Des drapeaux, des T-Shirt, des insignes , des treillis...
toutes les tailles, même pour les enfants !

Et retour à l'hotel...


Et la Corée du Nord dans tout ça ?

Le régime Nord-Coréen vivant encore en totale autarcie vis-à-vis du reste du monde, il n'y a quasiment aucun échange physique ou matériel entre les 2 Corées, à l'exception notable de la zone industrielle de Kaesong, créée de toute pièces par le gouvernement Nord-Coréen (et financée par le Sud...) pour attirer des entreprises Sud-Coréennes.
Kaesong est une ville surtout connue pour sa zone industrielle, créée en 2003 par Kim-Jong-Il, à seulement 7 km de la frontière.
A l'origine, cette zone d'activité fut bâtie pour accueillir 700 000 (!) travailleurs Nord-Coréens et plus de 300 industries, bien qu'au maximum des activités, "seulement" 40 000 travailleurs et 120 sociétés y étaient effectivement présents.

Bien que fermée unilatéralement par le nouveau dictateur Nord-Coréen Kim Jong Un récemment, Kaesong représente une véritable bouffée d'oxygène pour le régime Nord-Coréen avec plusieurs centaines de millions  de rentrées de devises par an, et une manière pour l'industrie Sud-Coréenne de disposer d'une main d'œuvre à vil prix , sans risque de fuites de savoir-faire ou de concurrence déloyale, spécialités de la Chine voisine.

Les entrepreneurs Sud-Coréens peuvent faire sous-traiter ou monter des filiales dans cette "zone franche", généralement pour réaliser des opérations à basses valeurs ajoutées car l'embargo empêche tout transfert de technologie vers le Nord.
En effet, les travailleurs Nord-Coréens sont "payés" 4 fois moins que le salaire minimal Chinois (soit moins de 75$/mois). De plus, les salaires sont versés directement au Régime.
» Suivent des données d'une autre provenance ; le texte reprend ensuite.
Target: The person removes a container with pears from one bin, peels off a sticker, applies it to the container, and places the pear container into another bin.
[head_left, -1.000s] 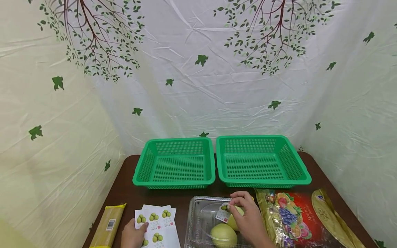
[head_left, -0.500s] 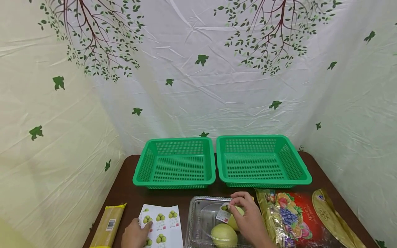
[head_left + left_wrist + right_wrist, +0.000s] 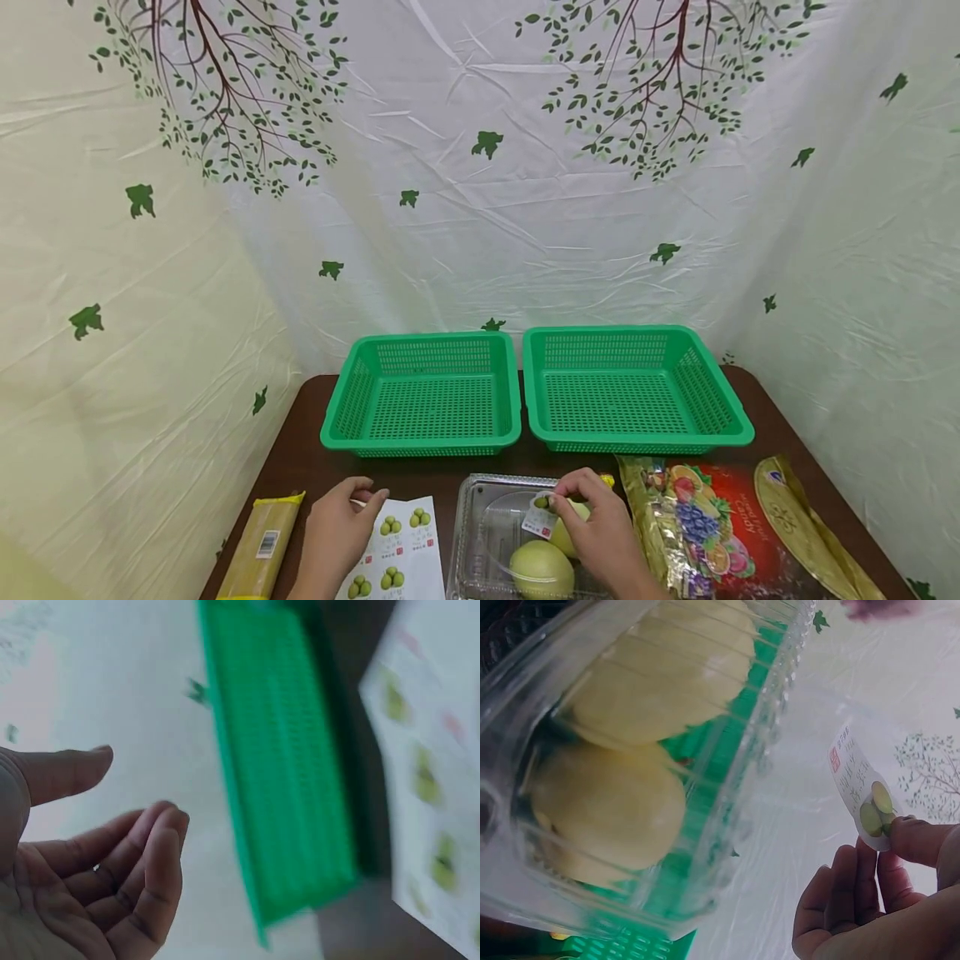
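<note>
My right hand (image 3: 603,533) pinches a small white sticker (image 3: 537,518) between thumb and fingers, over a clear plastic box (image 3: 467,537). The sticker bears a printed picture of green fruit and a red mark, seen closer in the right wrist view. Inside the box lie pale yellow-green round fruits (image 3: 542,570). My left hand (image 3: 337,533) is raised over the left edge of the white sticker sheets (image 3: 412,558), its fingers loosely curved and holding nothing. In the left wrist view the thumb stands apart from the fingers (image 3: 161,877), and the sheet lies at the right.
Two green baskets (image 3: 431,452) (image 3: 637,446) stand side by side at the back of the dark table (image 3: 315,417). A yellow-ended packet with a barcode (image 3: 262,546) lies at left. A red and gold candy bag (image 3: 738,525) lies right. A leaf-printed cloth hangs behind.
My left hand slid the sticker sheets to the right, then let go and rose off them. The right hand and its sticker have stayed nearly still.
</note>
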`<state>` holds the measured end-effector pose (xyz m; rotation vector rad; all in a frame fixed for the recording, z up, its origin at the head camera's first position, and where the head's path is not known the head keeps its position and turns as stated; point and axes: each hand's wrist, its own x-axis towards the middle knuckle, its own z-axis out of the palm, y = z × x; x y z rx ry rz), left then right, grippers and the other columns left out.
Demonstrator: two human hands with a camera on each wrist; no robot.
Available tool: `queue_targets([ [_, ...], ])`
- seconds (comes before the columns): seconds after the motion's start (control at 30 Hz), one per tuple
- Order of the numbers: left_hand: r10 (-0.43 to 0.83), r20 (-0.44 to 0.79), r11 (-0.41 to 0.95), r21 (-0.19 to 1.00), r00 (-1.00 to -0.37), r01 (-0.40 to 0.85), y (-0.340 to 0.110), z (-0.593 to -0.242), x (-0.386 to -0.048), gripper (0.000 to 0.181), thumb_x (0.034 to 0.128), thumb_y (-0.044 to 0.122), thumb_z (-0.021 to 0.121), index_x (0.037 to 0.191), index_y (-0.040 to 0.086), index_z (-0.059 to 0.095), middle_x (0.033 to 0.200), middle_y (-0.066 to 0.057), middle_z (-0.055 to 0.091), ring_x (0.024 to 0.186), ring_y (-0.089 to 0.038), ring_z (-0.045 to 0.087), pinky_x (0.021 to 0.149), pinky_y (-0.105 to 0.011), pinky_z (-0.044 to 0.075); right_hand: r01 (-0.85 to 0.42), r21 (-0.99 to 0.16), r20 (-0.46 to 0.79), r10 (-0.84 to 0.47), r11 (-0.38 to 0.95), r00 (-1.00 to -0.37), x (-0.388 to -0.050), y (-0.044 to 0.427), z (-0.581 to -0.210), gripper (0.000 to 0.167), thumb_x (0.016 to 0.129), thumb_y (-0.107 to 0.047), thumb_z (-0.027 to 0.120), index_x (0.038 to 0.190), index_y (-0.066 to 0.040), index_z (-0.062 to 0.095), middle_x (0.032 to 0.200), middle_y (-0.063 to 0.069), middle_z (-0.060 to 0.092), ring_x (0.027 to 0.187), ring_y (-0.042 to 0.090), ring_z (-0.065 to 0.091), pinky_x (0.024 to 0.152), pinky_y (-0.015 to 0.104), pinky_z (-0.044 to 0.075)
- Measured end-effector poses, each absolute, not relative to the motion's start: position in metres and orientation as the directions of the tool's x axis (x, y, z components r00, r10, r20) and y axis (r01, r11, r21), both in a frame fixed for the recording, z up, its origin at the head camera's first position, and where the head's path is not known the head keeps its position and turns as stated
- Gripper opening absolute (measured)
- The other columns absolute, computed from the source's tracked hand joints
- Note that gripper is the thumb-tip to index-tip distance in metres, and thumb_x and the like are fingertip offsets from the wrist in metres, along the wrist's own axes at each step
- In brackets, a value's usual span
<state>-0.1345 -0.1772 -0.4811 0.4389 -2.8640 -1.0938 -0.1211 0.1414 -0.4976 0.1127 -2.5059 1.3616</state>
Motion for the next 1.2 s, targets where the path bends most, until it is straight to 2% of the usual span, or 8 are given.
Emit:
queue_targets([
  [0.2,-0.035,0.051,0.630,0.776,-0.998,0.017,-0.138,-0.451,-0.132,0.031,0.0966,0.028,0.077,0.116,0.005,0.074,0.093,0.002,0.072,0.083,-0.011,0.065,0.072,-0.031,0.055,-0.204,-0.808,0.290,0.072,0.553,-0.954,-0.121,0.140,-0.498,0.025,0.091,0.002,0.076,0.082,-0.019,0.066,0.091,-0.005,0.064,0.089,0.002,0.059,0.082,0.033,0.057],
  [0.33,0.135,0.098,0.568,0.808,-0.986,0.159,-0.108,-0.443,-0.135,0.028,0.0966,0.029,0.077,0.114,0.007,0.075,0.095,0.002,0.073,0.084,-0.011,0.068,0.072,-0.025,0.056,-0.186,-0.808,0.271,0.072,0.559,-0.960,-0.121,0.139,-0.498,0.023,0.091,0.002,0.077,0.083,-0.018,0.067,0.089,-0.010,0.063,0.089,0.003,0.060,0.082,0.033,0.057],
  [0.47,0.236,0.120,0.569,0.787,-0.964,0.238,-0.081,-0.443,-0.139,0.026,0.0958,0.030,0.077,0.112,0.010,0.076,0.096,0.003,0.073,0.086,-0.013,0.067,0.072,-0.026,0.055,-0.144,-0.819,0.225,0.080,0.555,-0.971,-0.121,0.138,-0.494,0.021,0.093,-0.001,0.076,0.084,-0.018,0.067,0.088,-0.011,0.062,0.088,0.005,0.061,0.082,0.030,0.056],
  [0.67,0.289,0.146,0.589,0.752,-0.946,0.296,-0.056,-0.451,-0.145,0.021,0.0946,0.028,0.079,0.110,0.013,0.078,0.094,0.007,0.075,0.092,-0.016,0.063,0.073,-0.028,0.051,-0.115,-0.822,0.193,0.082,0.558,-0.978,-0.121,0.138,-0.492,0.018,0.094,-0.003,0.075,0.085,-0.016,0.068,0.087,-0.010,0.062,0.089,0.006,0.062,0.084,0.032,0.057],
  [0.8,0.322,0.128,0.574,0.762,-0.938,0.301,-0.046,-0.460,-0.148,0.020,0.0942,0.027,0.080,0.109,0.013,0.079,0.093,0.006,0.075,0.088,-0.011,0.060,0.071,-0.026,0.049,-0.105,-0.825,0.176,0.077,0.555,-0.981,-0.120,0.138,-0.492,0.015,0.094,-0.005,0.076,0.087,-0.015,0.069,0.088,-0.009,0.063,0.090,0.008,0.064,0.084,0.031,0.057],
  [1.0,0.351,0.125,0.561,0.766,-0.928,0.315,-0.037,-0.469,-0.147,0.013,0.0946,0.021,0.079,0.104,0.012,0.079,0.091,0.004,0.073,0.083,-0.014,0.059,0.067,-0.024,0.045,-0.078,-0.842,0.140,0.077,0.535,-0.987,-0.119,0.139,-0.493,0.011,0.095,-0.006,0.076,0.090,-0.015,0.070,0.089,-0.008,0.067,0.091,0.011,0.066,0.083,0.030,0.056],
  [1.2,0.339,0.108,0.570,0.767,-0.935,0.295,-0.035,-0.474,-0.147,0.004,0.0949,0.018,0.078,0.098,0.015,0.079,0.085,0.008,0.070,0.076,-0.004,0.054,0.066,-0.023,0.043,-0.059,-0.839,0.122,0.082,0.541,-0.989,-0.120,0.138,-0.494,0.011,0.095,-0.007,0.076,0.090,-0.016,0.070,0.089,-0.008,0.067,0.090,0.011,0.066,0.083,0.033,0.056],
])
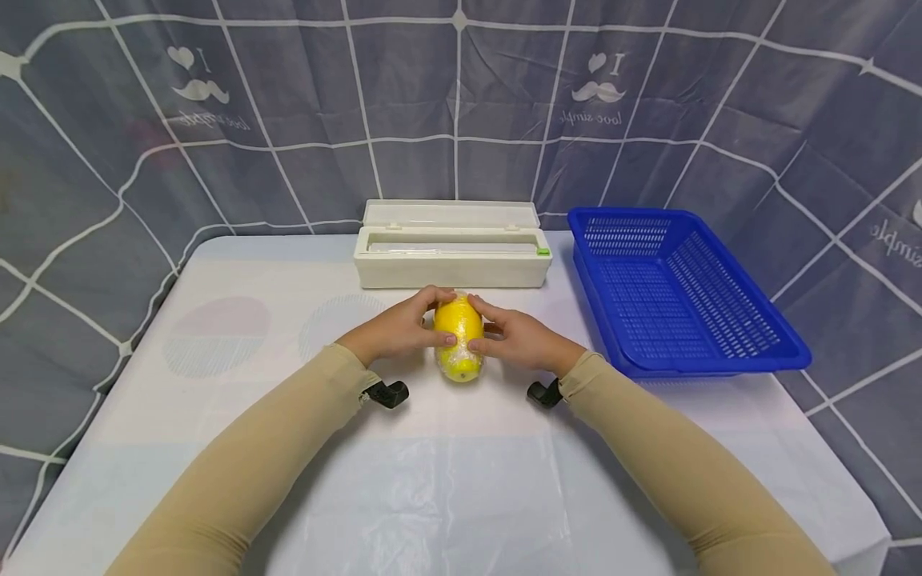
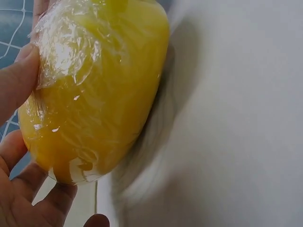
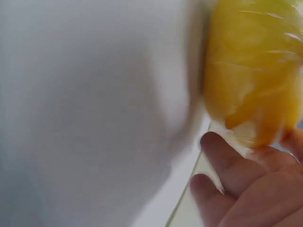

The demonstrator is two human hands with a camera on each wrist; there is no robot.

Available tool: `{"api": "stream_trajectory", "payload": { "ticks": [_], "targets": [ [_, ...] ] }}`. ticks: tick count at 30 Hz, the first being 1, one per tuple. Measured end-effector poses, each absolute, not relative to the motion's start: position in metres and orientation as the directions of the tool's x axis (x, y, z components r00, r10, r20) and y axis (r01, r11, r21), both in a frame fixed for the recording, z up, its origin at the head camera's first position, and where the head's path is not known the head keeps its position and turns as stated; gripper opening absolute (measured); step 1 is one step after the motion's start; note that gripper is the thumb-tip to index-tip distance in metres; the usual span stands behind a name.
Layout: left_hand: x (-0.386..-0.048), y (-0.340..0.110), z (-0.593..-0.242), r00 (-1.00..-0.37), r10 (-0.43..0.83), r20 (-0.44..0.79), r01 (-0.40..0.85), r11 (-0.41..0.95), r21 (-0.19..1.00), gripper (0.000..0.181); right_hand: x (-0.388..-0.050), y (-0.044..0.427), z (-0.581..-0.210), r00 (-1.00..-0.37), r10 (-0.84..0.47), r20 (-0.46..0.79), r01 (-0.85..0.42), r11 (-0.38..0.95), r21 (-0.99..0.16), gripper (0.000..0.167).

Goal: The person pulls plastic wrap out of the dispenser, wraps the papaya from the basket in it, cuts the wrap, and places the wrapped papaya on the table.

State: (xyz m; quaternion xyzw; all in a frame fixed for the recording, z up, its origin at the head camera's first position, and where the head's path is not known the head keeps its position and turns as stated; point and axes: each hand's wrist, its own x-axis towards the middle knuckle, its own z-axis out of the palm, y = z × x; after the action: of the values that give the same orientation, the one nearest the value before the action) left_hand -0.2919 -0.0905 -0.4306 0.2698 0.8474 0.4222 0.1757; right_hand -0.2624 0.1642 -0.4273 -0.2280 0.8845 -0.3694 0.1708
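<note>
A yellow oval fruit (image 1: 458, 328), wrapped in clear cling film, is between my two hands over the middle of the table. My left hand (image 1: 405, 326) holds its left side, the thumb on the near part and the fingers round the far end. On the opposite side my right hand (image 1: 524, 336) grips it with thumb and fingertips. The film looks bunched and shiny near the left thumb on the wrapped fruit (image 2: 94, 90) in the left wrist view. In the right wrist view, fingers (image 3: 232, 163) lie by the fruit's far end.
Behind the hands stands a white cling film dispenser (image 1: 454, 272), its lid raised and a green slider (image 1: 543, 251) at its right end. A blue plastic basket (image 1: 691, 366) sits at the right. Grey patterned curtain (image 1: 302, 88) surrounds the white-covered table (image 1: 446, 496).
</note>
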Motion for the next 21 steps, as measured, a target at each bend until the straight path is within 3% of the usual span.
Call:
{"api": "stream_trajectory", "payload": {
  "ticks": [7, 15, 21],
  "targets": [
    [-0.2902, -0.0909, -0.4269, -0.796, 0.598, -0.094, 0.302, 0.526, 0.795, 0.075, -0.2615, 0.1623, -0.4273, -0.841, -0.518, -0.154, -0.246, 0.621, -0.744, 0.086],
    [-0.2875, -0.0935, -0.425, -0.797, 0.595, -0.101, 0.342, 0.583, 0.737, 0.086, -0.2639, 0.1654, -0.4294, -0.841, -0.516, -0.162, -0.233, 0.616, -0.752, 0.08],
    [-0.2866, -0.0986, -0.4216, -0.803, 0.588, -0.096, 0.356, 0.603, 0.714, 0.084, -0.2641, 0.1641, -0.4298, -0.844, -0.516, -0.145, -0.222, 0.583, -0.782, 0.079]
  ]
}}
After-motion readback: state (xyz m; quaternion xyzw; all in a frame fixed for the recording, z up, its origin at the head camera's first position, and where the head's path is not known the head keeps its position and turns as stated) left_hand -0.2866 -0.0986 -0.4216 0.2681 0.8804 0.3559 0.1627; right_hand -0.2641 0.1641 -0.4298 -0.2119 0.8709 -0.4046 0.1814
Il va de soi que l'activité syndicale est assez "réduite".

Certain analystes pensent que les industries de Kaesong donnaient un peu trop d'idées aux travailleurs et aux cadres Nord-Coréens, qui par le contact avec les cadres Sud-Coréens, voyaient que leur Régime vit sur un mensonge permanent, et que la fermeture brutale était un moyen pour Kim-Jong Un d'asseoir son autorité tout en faisant discrètement le ménage, même si pour cela il privait son pays de ressources précieuses...

Aujourd'hui, la situation est toujours au point mort, le régime Nord-Coréen semblant hésiter entre montrer sa force et ses missiles balistiques et sa propre survie financière.